220 words per page at XXX pesos per page.



It makes more sense to charge according to source language, but:

In Mexico, one charges according to target language! (I confirm this by seeing Juan Jacob's immediate response, and I had never considered charging according to source language untill I saw it in Proz.com). Even publishers pay according to target language.

Maybe it is because most translators here translate into Spanish, so it makes sense because the translation will end up longer... It could also be that you cannot always count the words in the source language (not all translations are in an electronic format!!!), while you will always be able to count the words in your work!


I can tell you how charging has evolved (in my case):

I first started charging by double spaced page (typed, very few computers back then, though I did work on a computer). It was called a "cuartilla", I think it was something like 23 lines with 66 hits per line. And you would explain that generally they should expect that the Spanish would be longer than the English.

From there, I passed to charging by characters (and at first it was complicated finding how to count characters, later on it was easier) Very short period of time, and this was really for a publisher and that is how they paid. (the editor was a translator and was always looking for ways to give a better deal to the translator)

Then, the same publisher started paying by word. (still target language). And I worked for another big French publisher that also paid according to target language. In both cases, the original text was printed material...

So my next step, for general clients, was to charge by page, specifying how many words make a page: people were used to being charged by the page, so I would explain the advantage that using a computer I could deliver the translation in the same format in which they gave me the text, did not have to do it "double space": Between 220 and 250 words to a page.
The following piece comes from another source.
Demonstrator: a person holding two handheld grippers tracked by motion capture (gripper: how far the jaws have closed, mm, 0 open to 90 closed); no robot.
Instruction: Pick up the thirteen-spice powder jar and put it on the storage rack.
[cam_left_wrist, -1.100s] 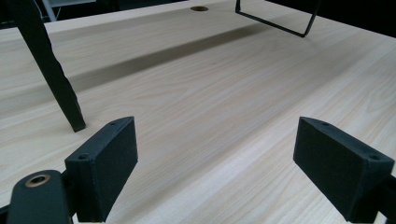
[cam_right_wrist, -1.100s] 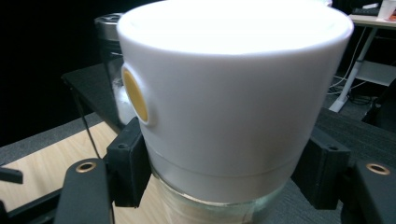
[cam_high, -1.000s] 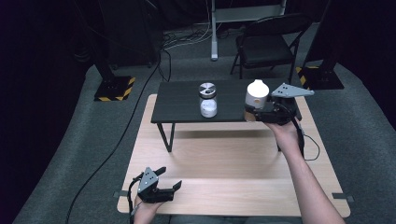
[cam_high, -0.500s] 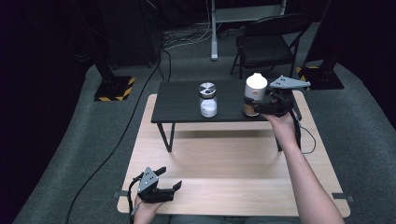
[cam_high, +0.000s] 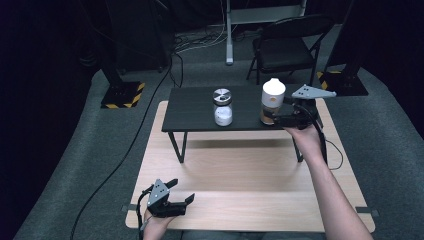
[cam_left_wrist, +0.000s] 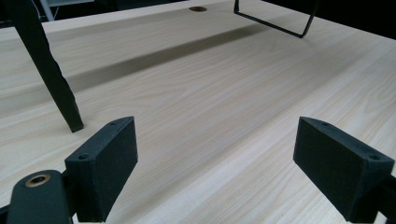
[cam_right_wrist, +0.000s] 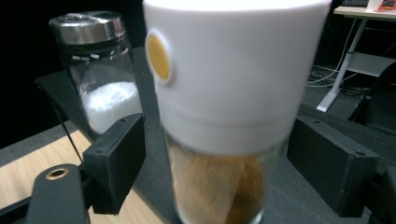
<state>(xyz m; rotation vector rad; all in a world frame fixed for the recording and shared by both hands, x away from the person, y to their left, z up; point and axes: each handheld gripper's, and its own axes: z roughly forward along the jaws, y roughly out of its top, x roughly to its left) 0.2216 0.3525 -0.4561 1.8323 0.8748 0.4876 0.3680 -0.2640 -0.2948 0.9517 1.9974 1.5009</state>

Still explained Spanish would be probably longer than text in English.

Now, by word, in target language... Though I still have to explain to many clients how many words to a page.

Just a clarification:

I do a lot of translating into English. (funny how I never thought of charging according to source language!!!)

So, I solved the problem by charging more per word when I translated into English and by explaining to my clients that I considered the page as fewer words in English. Later, so it would be less complicated, started giving my quote by word in Spanish, specifying the price in each language.

No one has ever complained, everything is negotiated from the start, most of my clients are old and repeat clients, and I translate both into English and Spanish for some of them!!!

(I see how these things could really make some people's blood boil, but it is an agreement between translator and client made beforehand... No surprises!! And if the client asks about the "double standard", after explaining the reason, they agree and have no problem with it.)

And, as there is a smaller supply of translators into English in Mexico, it makes sense to charge more for translations from Spanish to English... (though there are places where a translation into Spanish pays more than a translation into English!)